= Work request =
For this exercise, restate the data below with no change at all.

BEGIN Supplied material

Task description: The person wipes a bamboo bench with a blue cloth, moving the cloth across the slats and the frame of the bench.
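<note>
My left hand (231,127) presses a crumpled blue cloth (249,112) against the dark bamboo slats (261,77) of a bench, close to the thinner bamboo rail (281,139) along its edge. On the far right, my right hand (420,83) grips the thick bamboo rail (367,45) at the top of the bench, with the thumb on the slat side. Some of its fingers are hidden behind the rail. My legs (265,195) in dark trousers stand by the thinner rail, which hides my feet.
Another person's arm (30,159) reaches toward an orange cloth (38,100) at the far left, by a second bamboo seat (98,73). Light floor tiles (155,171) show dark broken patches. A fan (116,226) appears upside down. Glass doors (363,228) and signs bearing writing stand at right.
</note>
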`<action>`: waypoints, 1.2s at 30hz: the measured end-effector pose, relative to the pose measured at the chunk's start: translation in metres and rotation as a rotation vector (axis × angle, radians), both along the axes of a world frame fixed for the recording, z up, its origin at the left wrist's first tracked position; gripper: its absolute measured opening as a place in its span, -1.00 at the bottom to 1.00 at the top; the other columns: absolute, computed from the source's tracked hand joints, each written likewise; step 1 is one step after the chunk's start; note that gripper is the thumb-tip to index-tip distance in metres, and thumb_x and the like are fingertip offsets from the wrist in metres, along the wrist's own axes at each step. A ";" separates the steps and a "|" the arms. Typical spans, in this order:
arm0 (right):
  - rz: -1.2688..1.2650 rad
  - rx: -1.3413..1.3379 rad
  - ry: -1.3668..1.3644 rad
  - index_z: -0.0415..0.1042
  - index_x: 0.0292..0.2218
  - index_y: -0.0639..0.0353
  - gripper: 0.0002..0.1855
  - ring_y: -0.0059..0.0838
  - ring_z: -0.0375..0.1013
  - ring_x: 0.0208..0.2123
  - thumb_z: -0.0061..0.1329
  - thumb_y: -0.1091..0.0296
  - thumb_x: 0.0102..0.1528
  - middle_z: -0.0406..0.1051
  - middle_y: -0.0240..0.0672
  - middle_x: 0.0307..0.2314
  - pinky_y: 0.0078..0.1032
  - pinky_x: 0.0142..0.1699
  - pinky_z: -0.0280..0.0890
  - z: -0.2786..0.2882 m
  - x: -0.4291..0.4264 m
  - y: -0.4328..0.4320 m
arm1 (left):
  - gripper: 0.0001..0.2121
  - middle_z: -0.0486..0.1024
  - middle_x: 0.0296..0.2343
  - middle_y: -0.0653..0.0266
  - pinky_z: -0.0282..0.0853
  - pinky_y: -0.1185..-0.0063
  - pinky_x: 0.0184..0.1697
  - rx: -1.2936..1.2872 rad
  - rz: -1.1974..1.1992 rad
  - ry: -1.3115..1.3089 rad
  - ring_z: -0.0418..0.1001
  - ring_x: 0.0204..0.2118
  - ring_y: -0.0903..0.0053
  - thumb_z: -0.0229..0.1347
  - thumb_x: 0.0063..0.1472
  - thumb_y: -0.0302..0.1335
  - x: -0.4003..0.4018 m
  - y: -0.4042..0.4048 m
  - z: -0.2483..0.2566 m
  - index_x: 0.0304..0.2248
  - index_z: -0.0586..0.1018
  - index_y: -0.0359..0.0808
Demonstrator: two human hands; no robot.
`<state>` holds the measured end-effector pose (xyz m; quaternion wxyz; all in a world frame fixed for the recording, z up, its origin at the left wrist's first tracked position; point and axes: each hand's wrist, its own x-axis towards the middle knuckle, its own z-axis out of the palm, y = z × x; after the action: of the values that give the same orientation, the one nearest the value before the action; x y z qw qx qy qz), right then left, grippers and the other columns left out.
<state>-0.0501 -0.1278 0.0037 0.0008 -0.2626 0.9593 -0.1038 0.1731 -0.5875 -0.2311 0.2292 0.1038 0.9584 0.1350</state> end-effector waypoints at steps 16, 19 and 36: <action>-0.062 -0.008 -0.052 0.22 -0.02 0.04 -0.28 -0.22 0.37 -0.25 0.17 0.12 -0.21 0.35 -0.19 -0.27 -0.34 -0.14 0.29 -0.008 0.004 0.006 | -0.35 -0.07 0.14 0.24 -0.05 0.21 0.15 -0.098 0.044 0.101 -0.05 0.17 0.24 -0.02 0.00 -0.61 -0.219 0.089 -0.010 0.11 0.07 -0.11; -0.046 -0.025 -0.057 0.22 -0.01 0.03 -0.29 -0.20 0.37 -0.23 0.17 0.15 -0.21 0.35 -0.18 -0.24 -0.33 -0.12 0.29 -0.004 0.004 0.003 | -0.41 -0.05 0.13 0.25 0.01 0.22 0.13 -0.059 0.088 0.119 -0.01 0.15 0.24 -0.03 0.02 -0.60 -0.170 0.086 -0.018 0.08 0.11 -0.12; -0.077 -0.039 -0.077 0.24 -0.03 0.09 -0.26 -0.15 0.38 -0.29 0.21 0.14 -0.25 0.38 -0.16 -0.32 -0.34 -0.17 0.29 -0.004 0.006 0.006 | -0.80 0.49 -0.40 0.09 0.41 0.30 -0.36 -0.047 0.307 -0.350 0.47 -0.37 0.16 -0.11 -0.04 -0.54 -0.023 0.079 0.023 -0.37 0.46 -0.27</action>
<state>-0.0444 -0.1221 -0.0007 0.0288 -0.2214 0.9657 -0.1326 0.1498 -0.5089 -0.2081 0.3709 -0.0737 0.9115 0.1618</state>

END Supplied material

= Exercise output =
Task description: The person wipes a bamboo bench with a blue cloth, moving the cloth across the slats and the frame of the bench.
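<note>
My left hand (231,127) presses a crumpled blue cloth (249,112) against the dark bamboo slats (261,77) of a bench, close to the thinner bamboo rail (281,139) along its edge. On the far right, my right hand (420,83) grips the thick bamboo rail (367,45) at the top of the bench, with the thumb on the slat side. Some of its fingers are hidden behind the rail. My legs (265,195) in dark trousers stand by the thinner rail, which hides my feet.
Another person's arm (30,159) reaches toward an orange cloth (38,100) at the far left, by a second bamboo seat (98,73). Light floor tiles (155,171) show dark broken patches. A fan (116,226) appears upside down. Glass doors (363,228) and signs bearing writing stand at right.
</note>
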`<action>`: waypoints, 1.2s at 30hz: the measured end-effector pose, relative to the pose measured at the chunk's start: translation in metres and rotation as a rotation vector (axis × angle, radians), both along the axes of a world frame fixed for the recording, z up, its origin at the left wrist's first tracked position; gripper: its absolute measured opening as a place in its span, -1.00 at the bottom to 1.00 at the top; the other columns: absolute, computed from the source's tracked hand joints, each written likewise; step 1 is one step after the chunk's start; note that gripper is the thumb-tip to index-tip distance in metres, and thumb_x and the like are fingertip offsets from the wrist in metres, along the wrist's own axes at each step. A ";" separates the steps and a "|" the arms. Typical spans, in this order:
arm0 (right):
  - rz: -1.2688..1.2650 rad
  - rx: -1.3413..1.3379 rad
  - ry: -1.3668..1.3644 rad
  - index_z: -0.0415..0.1042
  - index_x: 0.0292..0.2218
  - index_y: -0.0639..0.0353
  - gripper: 0.0002..0.1855
  - ring_y: -0.0059..0.0838
  - ring_z: -0.0375..0.1013
  - ring_x: 0.0208..0.2123
  - thumb_z: -0.0061..0.1329
  - thumb_y: -0.1091..0.0296
  - thumb_x: 0.0102..0.1528
  - middle_z: -0.0406..0.1051
  - middle_y: -0.0240..0.0672
  - middle_x: 0.0307..0.2314
  - pinky_y: 0.0078..0.1032
  - pinky_x: 0.0142..0.1699
  - pinky_z: -0.0280..0.0890
  - z: -0.2786..0.2882 m
  - x: -0.4291..0.4264 m
  - y: -0.4328..0.4320 m
arm1 (left):
  - gripper: 0.0001..0.2121
  - middle_z: -0.0486..0.1024
  - middle_x: 0.0296..0.2343
  - middle_y: -0.0653..0.0266
  - pinky_z: -0.0282..0.0853
  - pinky_y: -0.1185..-0.0063
  - pinky_x: 0.0184..0.1697
  - rx: -1.2936..1.2872 rad
  - rz: -1.1974..1.1992 rad
  - ry: -1.3115..1.3089 rad
  - ring_z: -0.0418..0.1001
  - ring_x: 0.0204..0.2118
  - ring_y: -0.0903..0.0053
  - thumb_z: -0.0229..0.1347
  - thumb_x: 0.0063..0.1472
  - thumb_y: -0.0302..0.1335
  - x: -0.4003..0.4018 m
  - y: -0.4042..0.4048 m
  - z: -0.2483..0.2566 m
  - index_x: 0.0304..0.2248
  - index_z: -0.0586..0.1018
  - index_y: -0.0359..0.0808
Demonstrator: two human hands; no robot.
`<state>` holds the measured end-effector pose (xyz m; quaternion wxyz; all in a world frame fixed for the recording, z up, its origin at the left wrist's first tracked position; point and axes: each hand's wrist, its own x-axis towards the middle knuckle, its own z-axis out of the palm, y = z × x; after the action: of the values that give the same orientation, the one nearest the value before the action; x y z qw qx qy qz), right then left, grippers and the other columns left out.
<state>-0.0501 -0.1278 0.0037 0.0008 -0.2626 0.9593 -0.1038 0.1731 -0.5875 -0.2311 0.2292 0.1038 0.9584 0.1350</state> end-effector waypoints at steps 16, 19 and 36: <action>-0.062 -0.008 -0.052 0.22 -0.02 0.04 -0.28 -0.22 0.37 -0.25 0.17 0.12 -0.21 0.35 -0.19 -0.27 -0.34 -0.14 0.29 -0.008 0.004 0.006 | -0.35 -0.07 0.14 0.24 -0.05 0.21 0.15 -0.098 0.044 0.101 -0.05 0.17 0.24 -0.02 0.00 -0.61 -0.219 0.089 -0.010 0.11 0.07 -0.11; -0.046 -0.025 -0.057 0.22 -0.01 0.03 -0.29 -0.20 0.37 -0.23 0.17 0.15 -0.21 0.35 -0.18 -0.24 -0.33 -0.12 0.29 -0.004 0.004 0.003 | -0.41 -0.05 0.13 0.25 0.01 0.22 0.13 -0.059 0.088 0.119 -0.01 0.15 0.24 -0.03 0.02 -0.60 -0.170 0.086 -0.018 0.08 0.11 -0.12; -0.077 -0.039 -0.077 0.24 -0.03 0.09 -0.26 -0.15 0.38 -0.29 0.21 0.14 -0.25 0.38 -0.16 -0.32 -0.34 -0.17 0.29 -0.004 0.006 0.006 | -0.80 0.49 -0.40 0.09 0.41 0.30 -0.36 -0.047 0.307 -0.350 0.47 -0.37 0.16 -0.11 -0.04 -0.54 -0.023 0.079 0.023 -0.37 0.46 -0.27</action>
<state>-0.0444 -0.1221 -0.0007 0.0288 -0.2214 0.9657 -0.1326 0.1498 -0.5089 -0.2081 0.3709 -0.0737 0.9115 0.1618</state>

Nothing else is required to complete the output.